YOUR TASK -
Would you print the whole listing again, exactly?

=== Begin Enclosure ===

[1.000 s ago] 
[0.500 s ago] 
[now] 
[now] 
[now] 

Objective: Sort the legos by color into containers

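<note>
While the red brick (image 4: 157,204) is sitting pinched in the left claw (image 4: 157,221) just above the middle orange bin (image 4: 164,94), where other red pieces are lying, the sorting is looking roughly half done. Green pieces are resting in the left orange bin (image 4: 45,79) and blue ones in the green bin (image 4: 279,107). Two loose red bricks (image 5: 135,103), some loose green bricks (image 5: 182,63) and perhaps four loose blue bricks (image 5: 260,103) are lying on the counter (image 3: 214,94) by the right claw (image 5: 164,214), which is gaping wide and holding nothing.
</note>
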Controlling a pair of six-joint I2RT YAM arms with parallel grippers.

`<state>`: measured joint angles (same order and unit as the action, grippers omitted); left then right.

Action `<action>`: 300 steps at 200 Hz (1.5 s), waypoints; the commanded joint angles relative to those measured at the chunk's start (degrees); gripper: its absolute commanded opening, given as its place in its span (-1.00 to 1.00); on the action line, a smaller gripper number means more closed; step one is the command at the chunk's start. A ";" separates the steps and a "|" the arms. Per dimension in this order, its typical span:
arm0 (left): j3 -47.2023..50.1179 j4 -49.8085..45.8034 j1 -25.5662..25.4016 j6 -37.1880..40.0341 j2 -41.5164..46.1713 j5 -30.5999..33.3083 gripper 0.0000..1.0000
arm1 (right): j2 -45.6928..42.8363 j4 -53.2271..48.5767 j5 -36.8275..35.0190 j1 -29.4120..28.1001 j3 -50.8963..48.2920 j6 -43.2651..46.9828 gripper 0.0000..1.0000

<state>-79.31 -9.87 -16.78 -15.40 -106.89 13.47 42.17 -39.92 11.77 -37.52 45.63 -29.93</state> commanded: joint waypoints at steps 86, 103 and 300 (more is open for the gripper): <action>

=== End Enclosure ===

ANSWER SPACE -
[1.000 s ago] 
[0.500 s ago] 
[now] 
[now] 
[now] 

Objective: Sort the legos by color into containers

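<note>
While the red brick (image 4: 157,204) is sitting pinched in the left claw (image 4: 157,221) just above the middle orange bin (image 4: 164,94), where other red pieces are lying, the sorting is looking roughly half done. Green pieces are resting in the left orange bin (image 4: 45,79) and blue ones in the green bin (image 4: 279,107). Two loose red bricks (image 5: 135,103), some loose green bricks (image 5: 182,63) and perhaps four loose blue bricks (image 5: 260,103) are lying on the counter (image 3: 214,94) by the right claw (image 5: 164,214), which is gaping wide and holding nothing.
</note>
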Controlling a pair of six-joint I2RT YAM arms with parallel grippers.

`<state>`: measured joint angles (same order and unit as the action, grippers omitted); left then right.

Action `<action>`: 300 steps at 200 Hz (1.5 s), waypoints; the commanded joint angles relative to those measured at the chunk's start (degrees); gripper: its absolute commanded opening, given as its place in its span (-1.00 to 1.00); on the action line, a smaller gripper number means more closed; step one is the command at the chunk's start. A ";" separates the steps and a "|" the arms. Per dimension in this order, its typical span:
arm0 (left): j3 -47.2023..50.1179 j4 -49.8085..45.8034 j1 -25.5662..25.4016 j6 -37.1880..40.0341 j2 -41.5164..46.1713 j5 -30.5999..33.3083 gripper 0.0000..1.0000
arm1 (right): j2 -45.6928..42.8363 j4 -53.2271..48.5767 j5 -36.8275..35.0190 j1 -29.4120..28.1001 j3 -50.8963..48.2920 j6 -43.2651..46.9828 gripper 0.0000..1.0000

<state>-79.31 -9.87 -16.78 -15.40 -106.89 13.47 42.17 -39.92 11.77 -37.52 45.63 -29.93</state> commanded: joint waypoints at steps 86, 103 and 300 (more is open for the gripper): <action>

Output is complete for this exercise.